Elas foram queimadas, perseguidas, silenciadas. Foram chamadas de loucas, hereges, perigosas. Mas por trás do chapéu pontudo, da vassoura simbólica e das fogueiras inquisitoriais, talvez estivessem as primeiras mulheres a desafiar, com coragem e feitiço, a ordem patriarcal estabelecida. Seriam as bruxas as primeiras feministas da história?
O que hoje é fantasia pop e estética mística já foi sinônimo de resistência perigosa. Na Idade Média e Moderna, em uma Europa sacudida pela fome, pelas pragas e por uma fé cega que se confundia com política, milhares de mulheres foram acusadas de feitiçaria. Algumas eram parteiras, curandeiras, viúvas, mulheres solitárias, ou apenas mulheres que ousaram existir fora dos limites do aceitável. Em comum? A independência.
A bruxa foi o corpo indomável.
A boca que não se calava.
A mulher que sabia demais.
Segundo a historiadora Silvia Federici, autora do clássico Calibã e a Bruxa, a caça às bruxas foi, na verdade, uma campanha sistemática para subjugar o corpo feminino num momento em que o capitalismo emergente precisava de mulheres dóceis, reprodutivas e dependentes. A mulher que controlava o próprio corpo, que curava com plantas e que se reunia com outras mulheres representava uma ameaça, não apenas espiritual, mas econômica e social.
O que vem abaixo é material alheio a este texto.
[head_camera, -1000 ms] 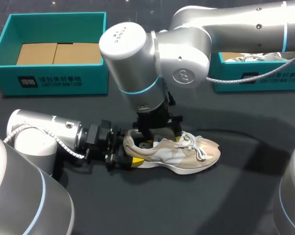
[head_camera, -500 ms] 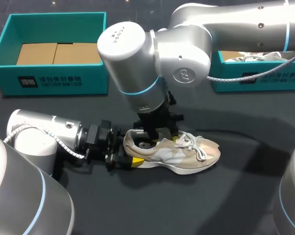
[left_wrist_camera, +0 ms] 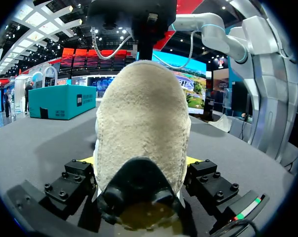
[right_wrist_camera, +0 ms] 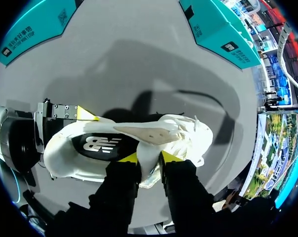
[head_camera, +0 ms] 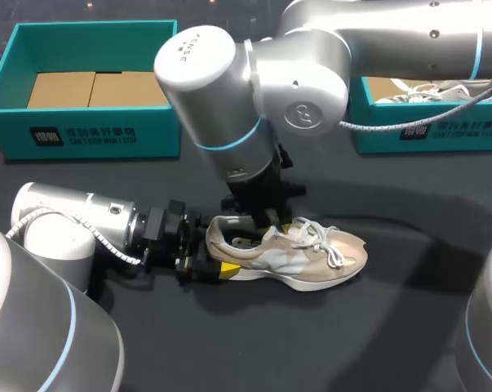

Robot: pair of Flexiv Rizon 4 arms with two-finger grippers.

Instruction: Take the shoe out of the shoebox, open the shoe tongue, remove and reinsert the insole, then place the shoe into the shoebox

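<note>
A beige and white shoe [head_camera: 311,255] lies on its sole on the dark table, toe to the right. My left gripper [head_camera: 203,263] lies low on the table behind it. In the left wrist view its fingers press both sides of the shoe's heel [left_wrist_camera: 141,123]. My right gripper [head_camera: 266,219] comes down from above at the shoe's throat. In the right wrist view the right gripper [right_wrist_camera: 149,158] stands nearly closed, with pale fabric of the tongue [right_wrist_camera: 153,134] pinched between its fingers. The dark insole [right_wrist_camera: 102,144] shows inside the shoe.
An open teal shoebox [head_camera: 90,131] with cardboard inside stands at the back left. A second teal shoebox [head_camera: 429,131], holding another shoe, stands at the back right. My right arm's big elbow [head_camera: 229,90] hangs over the middle of the table.
The right gripper's fingers have closed in at the shoe's throat, and its arm has shifted slightly left. The left gripper and the shoe have stayed put.
</note>
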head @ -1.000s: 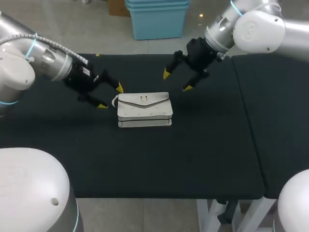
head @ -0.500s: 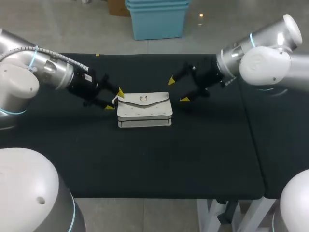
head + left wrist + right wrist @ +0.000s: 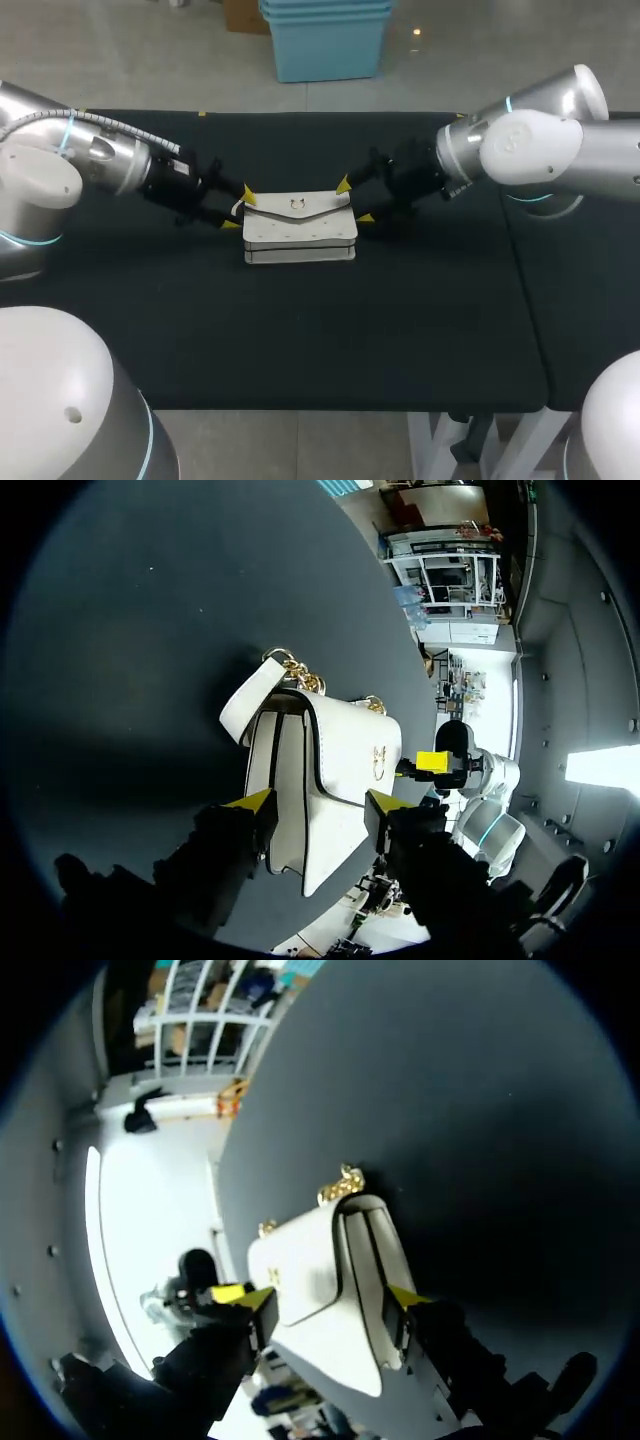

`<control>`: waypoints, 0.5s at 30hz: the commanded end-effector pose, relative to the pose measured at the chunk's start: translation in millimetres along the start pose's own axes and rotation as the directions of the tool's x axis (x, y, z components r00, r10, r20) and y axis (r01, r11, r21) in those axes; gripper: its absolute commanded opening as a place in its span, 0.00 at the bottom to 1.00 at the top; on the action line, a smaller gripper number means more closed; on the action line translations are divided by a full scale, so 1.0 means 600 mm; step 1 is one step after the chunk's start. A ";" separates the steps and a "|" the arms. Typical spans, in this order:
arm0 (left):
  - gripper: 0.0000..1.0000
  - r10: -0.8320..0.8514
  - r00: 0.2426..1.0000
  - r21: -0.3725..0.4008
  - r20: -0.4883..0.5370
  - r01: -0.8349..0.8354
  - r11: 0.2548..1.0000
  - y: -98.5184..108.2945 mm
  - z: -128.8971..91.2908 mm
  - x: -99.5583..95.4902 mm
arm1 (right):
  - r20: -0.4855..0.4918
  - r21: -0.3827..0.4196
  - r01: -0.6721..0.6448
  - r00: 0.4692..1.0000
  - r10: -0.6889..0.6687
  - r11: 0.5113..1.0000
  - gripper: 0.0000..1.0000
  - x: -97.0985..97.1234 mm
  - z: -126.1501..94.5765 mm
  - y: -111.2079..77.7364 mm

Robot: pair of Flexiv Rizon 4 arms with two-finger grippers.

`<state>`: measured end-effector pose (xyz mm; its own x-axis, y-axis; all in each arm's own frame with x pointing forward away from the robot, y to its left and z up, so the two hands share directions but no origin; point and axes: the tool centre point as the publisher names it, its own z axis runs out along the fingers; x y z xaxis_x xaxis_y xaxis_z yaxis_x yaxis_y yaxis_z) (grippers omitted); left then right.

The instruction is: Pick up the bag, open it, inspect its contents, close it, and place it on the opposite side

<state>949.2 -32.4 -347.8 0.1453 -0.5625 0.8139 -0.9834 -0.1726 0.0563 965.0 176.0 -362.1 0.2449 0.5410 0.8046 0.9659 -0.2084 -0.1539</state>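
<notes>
A white flap bag (image 3: 299, 229) with a gold clasp lies flat in the middle of the black table (image 3: 300, 330). My left gripper (image 3: 238, 208) is at the bag's left end, open, its yellow tips straddling the strap tab and gold chain there. In the left wrist view the bag (image 3: 320, 770) reaches in between the fingers of the left gripper (image 3: 316, 803). My right gripper (image 3: 354, 201) is at the bag's back right corner, open, one tip behind the bag and one beside it. The right wrist view shows the bag (image 3: 320, 1270) between the fingers of the right gripper (image 3: 328, 1297).
The black table extends well out on every side of the bag. A seam (image 3: 510, 250) splits off the table's right section. Nothing else stands on the table.
Both arms have dropped and moved inward to the bag's two ends. Both grippers' fingers have narrowed around the bag. The bag has not moved.
</notes>
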 end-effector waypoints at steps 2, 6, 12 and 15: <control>0.48 0.006 1.000 0.002 -0.017 -0.006 1.000 -0.004 0.016 -0.006 | -0.038 0.068 0.007 0.999 -0.005 0.998 0.59 -0.005 0.019 0.012; 0.47 0.002 1.000 0.018 -0.015 -0.002 1.000 -0.009 0.021 -0.008 | -0.084 0.107 0.030 0.996 -0.021 0.994 0.55 0.000 0.026 0.011; 0.48 -0.002 1.000 0.040 -0.021 0.002 0.999 -0.023 0.027 -0.010 | -0.110 0.160 0.068 0.993 -0.051 0.985 0.58 0.011 0.033 0.007; 0.46 -0.005 1.000 0.041 -0.028 0.006 0.999 -0.029 0.033 -0.010 | -0.117 0.176 0.080 0.991 -0.059 0.981 0.57 0.011 0.037 0.004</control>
<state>963.7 -39.2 -359.1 0.1486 -0.5462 0.8243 -0.9769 -0.2105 0.0366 965.2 196.5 -365.1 0.1759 0.4641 0.8681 0.9844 -0.0883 -0.1523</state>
A fogueira, então, não foi só castigo religioso. Foi política de controle.
Mas como tudo que é reprimido volta com mais força, as bruxas ressurgem hoje como símbolo de empoderamento feminino. Estão nos livros, nas redes sociais, nos rituais de autocuidado, nos círculos de mulheres, nos protestos feministas. Elas deixaram de ser uma ameaça silenciosa e passaram a ser uma metáfora poderosa: da mulher que se conhece, se cura, se protege e que se une a outras para transformar.
Hoje, ao acendermos uma vela, ao respeitarmos nosso ciclo, ao cuidarmos umas das outras, ao gritarmos por nossos direitos, estamos, talvez, continuando o feitiço. Queimaram corpos. Não queimaram ideias. E como toda boa bruxa sabe: a chama que acende dentro, ninguém apaga.